Ela lembra que os homens já fazem isso há muito tempo,
“a dança-do-ventre estava presente em todas as festas masculinas”. O problema, diz, é manter o nível
profissional e nunca confundir as atividades.


Em dobro
Os entrevistados não foram unânimes em relação ao preço do programa. “Depende do que a cliente quer. Muitas delas exigem serviço completo, tipo cama, mesa e banho”, define Marcelo que, assim como Tony, dizem cobrar “de 400 a 800 reais”. Um exagero, garantem outros 17 profissionais procurados pela reportagem. Mas o que leva a uma cobrança tão diferenciada, em dobro? Depois de tentar uma justificativa os dois acabaram confessando que o preço sobe conforme a “baranguice” da cliente. Ou seja, quanto mais bonita, menos paga. Fuçando mais um pouco, ficamos sabendo que, em muitos casos, é preciso fazer uso de “medicamentos” – o que elevaria de fato o preço final do programa.
O valor apurado para um programa varia entre 70 a 270 reais. “Muitas vezes temos que viajar com a cliente, que prefere ir a um motel em Ubatuba, por exemplo. São esses fatores que fazem o preço variar”, assegura Diego, que consegue renda extra mensal em torno de dois mil reais. Em seu trabalho oficial – é vendedor – os ganhos muitas vezes são menores do que o recebido nessa outra “profissão”.

Os encontros são feitos em locais neutros, em cidades longe de onde as mulheres moram. Alguns profissionais definem aí o preço a ser cobrado. Caso haja concordância, o casal segue para algum motel. Se não houver acordo, a mulher paga mesmo assim pelo programa. É comum haver desistência da cliente na hora H. “Elas se arrependem, pagam e somem”, conta Tony. Já outras, gostam tanto do serviço que dão gorjeta. Diego, que tem anúncios espalhados em várias cidades, revela que o número de telefonemas aumentou depois da publicação das propagandas. “Eles são curiosas, querem saber o que fazemos, como somos e desligam. A maioria torna a ligar, já não tão tímida”, salienta o garoto.
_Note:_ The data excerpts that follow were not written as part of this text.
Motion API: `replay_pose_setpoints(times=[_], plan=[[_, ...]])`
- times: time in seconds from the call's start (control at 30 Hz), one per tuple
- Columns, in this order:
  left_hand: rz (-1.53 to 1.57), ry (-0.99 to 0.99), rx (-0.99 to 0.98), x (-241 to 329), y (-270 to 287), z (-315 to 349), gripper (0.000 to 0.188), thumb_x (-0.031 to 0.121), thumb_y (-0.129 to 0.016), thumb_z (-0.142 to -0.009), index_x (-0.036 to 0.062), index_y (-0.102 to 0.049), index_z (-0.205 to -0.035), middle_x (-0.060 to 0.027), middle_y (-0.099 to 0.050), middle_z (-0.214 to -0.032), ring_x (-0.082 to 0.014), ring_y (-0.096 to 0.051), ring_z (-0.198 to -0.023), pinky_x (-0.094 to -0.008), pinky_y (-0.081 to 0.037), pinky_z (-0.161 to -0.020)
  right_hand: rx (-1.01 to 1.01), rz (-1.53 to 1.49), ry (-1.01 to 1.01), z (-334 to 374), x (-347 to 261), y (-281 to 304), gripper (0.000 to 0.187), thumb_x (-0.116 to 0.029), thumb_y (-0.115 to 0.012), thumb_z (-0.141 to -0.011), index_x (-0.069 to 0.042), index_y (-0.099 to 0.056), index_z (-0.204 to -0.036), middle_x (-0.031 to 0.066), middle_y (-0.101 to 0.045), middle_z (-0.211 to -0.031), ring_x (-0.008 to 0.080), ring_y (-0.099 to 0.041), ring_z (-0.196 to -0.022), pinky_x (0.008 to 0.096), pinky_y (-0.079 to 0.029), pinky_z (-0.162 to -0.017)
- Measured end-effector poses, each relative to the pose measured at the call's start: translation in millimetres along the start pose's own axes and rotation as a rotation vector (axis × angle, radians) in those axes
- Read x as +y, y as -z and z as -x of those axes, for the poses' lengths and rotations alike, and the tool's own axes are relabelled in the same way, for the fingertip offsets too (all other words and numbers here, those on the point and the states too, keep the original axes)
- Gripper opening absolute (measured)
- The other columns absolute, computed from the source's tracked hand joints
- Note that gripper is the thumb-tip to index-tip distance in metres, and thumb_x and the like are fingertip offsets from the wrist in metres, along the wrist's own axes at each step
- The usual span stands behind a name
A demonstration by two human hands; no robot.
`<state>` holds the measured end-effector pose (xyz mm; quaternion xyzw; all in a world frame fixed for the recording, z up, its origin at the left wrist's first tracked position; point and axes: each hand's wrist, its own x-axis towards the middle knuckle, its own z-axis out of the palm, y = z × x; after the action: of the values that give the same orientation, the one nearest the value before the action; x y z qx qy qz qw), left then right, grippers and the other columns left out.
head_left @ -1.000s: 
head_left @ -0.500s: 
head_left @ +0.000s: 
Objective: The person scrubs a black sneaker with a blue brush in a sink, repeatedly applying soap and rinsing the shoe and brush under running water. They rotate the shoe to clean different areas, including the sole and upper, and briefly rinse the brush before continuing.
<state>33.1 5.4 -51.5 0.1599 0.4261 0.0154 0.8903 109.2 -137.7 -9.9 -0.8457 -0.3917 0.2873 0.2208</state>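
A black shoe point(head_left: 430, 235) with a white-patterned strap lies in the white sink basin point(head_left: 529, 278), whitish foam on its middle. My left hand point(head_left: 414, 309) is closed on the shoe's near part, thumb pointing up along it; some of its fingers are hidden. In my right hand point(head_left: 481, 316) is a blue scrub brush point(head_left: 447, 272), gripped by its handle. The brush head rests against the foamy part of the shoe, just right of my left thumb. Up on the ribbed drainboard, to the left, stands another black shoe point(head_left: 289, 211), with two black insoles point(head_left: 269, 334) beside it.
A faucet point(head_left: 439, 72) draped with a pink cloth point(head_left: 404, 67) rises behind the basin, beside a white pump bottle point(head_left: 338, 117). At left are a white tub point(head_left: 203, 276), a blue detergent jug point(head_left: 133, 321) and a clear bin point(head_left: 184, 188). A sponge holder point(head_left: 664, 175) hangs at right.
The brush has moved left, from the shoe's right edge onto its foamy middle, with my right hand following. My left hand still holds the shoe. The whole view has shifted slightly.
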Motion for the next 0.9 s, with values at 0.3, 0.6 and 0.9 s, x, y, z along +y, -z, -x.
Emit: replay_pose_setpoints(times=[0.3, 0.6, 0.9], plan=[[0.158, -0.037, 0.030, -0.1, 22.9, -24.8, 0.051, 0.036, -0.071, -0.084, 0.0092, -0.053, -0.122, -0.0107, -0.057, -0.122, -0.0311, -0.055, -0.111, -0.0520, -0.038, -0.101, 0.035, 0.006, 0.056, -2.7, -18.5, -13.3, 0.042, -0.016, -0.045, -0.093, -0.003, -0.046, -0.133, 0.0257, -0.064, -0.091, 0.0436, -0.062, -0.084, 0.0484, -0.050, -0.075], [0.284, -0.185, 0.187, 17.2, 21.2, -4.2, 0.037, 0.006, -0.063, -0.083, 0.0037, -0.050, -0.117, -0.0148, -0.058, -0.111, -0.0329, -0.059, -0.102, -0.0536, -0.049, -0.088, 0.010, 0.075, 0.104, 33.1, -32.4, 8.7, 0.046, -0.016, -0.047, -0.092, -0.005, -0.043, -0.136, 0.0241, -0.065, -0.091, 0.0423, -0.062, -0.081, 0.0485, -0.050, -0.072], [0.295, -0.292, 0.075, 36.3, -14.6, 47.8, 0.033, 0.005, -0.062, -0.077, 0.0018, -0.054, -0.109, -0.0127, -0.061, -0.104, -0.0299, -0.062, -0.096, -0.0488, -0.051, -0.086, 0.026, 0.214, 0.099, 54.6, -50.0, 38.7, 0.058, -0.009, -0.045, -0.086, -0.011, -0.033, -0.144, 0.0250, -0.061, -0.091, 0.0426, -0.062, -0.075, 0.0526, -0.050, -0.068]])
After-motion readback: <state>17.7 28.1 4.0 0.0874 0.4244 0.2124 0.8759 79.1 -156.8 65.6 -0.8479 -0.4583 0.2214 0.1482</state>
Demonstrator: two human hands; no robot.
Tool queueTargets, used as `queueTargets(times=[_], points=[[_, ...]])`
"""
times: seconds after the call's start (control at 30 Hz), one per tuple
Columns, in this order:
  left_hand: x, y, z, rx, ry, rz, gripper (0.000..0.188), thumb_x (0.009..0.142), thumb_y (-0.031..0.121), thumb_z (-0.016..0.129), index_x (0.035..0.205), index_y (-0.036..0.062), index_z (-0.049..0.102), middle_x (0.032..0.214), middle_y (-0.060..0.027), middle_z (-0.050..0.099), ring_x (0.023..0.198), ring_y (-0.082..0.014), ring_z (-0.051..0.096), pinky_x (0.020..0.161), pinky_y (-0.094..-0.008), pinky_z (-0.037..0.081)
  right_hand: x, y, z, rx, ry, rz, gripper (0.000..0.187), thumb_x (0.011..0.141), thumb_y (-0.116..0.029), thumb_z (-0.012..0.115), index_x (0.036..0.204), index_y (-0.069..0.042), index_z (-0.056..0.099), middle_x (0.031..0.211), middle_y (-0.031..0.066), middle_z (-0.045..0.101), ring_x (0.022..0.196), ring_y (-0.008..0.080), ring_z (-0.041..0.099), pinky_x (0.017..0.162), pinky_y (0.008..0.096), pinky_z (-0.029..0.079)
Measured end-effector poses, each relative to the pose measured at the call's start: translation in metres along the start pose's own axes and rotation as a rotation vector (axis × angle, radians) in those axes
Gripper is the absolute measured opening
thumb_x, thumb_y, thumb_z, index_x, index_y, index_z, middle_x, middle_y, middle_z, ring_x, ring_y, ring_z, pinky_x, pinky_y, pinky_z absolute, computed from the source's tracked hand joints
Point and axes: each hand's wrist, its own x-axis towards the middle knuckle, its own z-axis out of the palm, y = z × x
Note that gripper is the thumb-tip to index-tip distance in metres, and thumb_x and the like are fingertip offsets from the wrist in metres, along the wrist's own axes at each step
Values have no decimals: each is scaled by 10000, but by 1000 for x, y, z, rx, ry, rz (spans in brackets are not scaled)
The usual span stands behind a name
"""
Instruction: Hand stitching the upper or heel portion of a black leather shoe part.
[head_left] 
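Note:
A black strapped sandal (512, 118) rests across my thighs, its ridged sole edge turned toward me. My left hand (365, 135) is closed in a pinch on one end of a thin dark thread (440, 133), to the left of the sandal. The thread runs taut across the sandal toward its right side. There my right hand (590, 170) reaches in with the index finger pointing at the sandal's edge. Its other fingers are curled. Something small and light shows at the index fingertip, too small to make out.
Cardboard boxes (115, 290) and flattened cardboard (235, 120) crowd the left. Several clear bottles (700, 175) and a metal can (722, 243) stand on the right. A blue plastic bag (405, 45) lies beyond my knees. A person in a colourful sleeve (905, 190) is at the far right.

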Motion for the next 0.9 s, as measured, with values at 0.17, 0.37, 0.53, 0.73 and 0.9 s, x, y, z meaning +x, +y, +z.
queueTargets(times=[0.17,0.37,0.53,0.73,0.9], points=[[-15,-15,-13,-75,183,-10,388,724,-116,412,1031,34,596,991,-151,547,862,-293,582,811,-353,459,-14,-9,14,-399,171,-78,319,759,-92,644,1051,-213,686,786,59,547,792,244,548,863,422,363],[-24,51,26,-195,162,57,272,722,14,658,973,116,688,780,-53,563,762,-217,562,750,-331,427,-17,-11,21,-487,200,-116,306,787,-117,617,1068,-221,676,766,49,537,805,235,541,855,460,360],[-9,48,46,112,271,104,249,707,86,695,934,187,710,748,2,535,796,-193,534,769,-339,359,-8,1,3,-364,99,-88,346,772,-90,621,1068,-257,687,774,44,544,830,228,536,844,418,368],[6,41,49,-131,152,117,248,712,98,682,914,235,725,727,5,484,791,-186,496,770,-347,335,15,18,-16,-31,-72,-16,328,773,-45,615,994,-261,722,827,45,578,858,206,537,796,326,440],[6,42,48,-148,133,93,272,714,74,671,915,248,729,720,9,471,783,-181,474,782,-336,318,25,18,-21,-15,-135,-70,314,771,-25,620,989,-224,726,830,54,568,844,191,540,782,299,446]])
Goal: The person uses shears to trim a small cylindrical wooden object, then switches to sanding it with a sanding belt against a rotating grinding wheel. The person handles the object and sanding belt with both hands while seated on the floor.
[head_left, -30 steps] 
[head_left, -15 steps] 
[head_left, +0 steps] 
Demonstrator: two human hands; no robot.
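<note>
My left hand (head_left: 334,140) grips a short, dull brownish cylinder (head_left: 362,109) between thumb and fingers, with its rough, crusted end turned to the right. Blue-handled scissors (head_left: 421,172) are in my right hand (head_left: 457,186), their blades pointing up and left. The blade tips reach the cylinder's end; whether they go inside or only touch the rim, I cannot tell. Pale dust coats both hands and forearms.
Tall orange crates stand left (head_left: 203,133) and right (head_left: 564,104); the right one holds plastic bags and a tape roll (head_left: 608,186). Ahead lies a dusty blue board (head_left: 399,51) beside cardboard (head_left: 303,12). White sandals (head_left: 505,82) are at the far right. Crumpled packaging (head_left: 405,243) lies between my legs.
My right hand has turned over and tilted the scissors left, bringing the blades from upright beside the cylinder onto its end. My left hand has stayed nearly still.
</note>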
Os profissionais do sexo não fazem programas com homens (“Cruz-credo! Que nojo!”), embora aceitem pedidos de maridos para “assistir” a performance da traição da esposa. Pois é, cada louco com sua mania. A maioria dos entrevistados é casada ou tem namorada fixa. As parceiras nunca desconfiaram dessa outra atividade, ahn... profissional.

Sem se envolve

Uma quarentona bonita, enxuta, elegante, senta-se num café com a repórter da Revista da Tribuna. Ela aceitou contar suas experiências com garotos de programa, desde que mantivéssemos o anonimato. Profissional liberal de São Paulo, está de mudança para Indaiatuba, onde vem duas vezes por semana a trabalho. “Estou divorciada há 12 anos e prefiro não ter qualquer envolvimento sentimental”, explica. Para ela, é mais fácil recorrer a esses profissionais do que “ir a bares ou baladas”. Mas ela faz uma ressalva: é preciso escolher bem o profissional porque pode haver grande decepção com a aparência física ou nível social. “Na capital, há agências que selecionam o material, vamos assim classificar, e oferecem pessoas de alto nível, com quem podemos conversar ou pedir para acompanhar em eventos sociais. Mas o preço é proporcional à qualidade”, explica.